_Your task_
Pick out the lines below that include the string "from".

_Information shown_
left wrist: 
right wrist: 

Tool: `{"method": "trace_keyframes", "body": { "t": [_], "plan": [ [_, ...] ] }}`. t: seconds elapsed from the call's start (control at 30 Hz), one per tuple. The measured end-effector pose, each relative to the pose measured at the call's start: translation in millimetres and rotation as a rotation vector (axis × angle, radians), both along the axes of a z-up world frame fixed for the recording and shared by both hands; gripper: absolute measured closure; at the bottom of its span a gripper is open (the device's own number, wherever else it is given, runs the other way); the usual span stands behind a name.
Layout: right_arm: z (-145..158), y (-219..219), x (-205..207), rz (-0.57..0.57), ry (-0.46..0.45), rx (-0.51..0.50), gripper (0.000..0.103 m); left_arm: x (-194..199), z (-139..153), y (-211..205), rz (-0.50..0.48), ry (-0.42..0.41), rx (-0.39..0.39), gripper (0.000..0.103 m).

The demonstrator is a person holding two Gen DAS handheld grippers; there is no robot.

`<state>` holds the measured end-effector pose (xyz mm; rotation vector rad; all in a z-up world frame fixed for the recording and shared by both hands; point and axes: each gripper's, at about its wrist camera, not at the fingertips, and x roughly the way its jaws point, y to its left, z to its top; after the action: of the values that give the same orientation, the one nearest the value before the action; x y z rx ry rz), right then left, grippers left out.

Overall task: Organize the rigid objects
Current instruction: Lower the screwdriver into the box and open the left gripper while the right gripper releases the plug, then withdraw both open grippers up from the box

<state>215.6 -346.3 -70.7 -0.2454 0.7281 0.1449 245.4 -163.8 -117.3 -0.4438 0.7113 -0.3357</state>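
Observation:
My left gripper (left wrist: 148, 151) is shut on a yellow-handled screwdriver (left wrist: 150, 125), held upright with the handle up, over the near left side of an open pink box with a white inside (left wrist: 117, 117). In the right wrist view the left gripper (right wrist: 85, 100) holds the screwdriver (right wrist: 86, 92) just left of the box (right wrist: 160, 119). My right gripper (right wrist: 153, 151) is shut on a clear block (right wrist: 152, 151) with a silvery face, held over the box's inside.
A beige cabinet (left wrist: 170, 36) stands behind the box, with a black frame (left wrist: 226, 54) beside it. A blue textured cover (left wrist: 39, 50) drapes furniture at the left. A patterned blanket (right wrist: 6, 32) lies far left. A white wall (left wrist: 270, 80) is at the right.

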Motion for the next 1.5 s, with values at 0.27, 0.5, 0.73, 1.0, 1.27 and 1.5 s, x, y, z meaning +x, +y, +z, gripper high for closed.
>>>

_Finished exercise_
Tool: `{"method": "trace_keyframes", "body": { "t": [_], "plan": [ [_, ...] ] }}`. t: seconds elapsed from the call's start (control at 30 Hz), one per tuple. The measured end-effector pose, each relative to the pose measured at the call's start: translation in millimetres and rotation as a rotation vector (axis × angle, radians), both along the axes of a z-up world frame fixed for the recording and shared by both hands; gripper: absolute measured closure; at the bottom of its span a gripper is open (the device's own number, wherever else it is given, runs the other way); the usual span stands behind a name.
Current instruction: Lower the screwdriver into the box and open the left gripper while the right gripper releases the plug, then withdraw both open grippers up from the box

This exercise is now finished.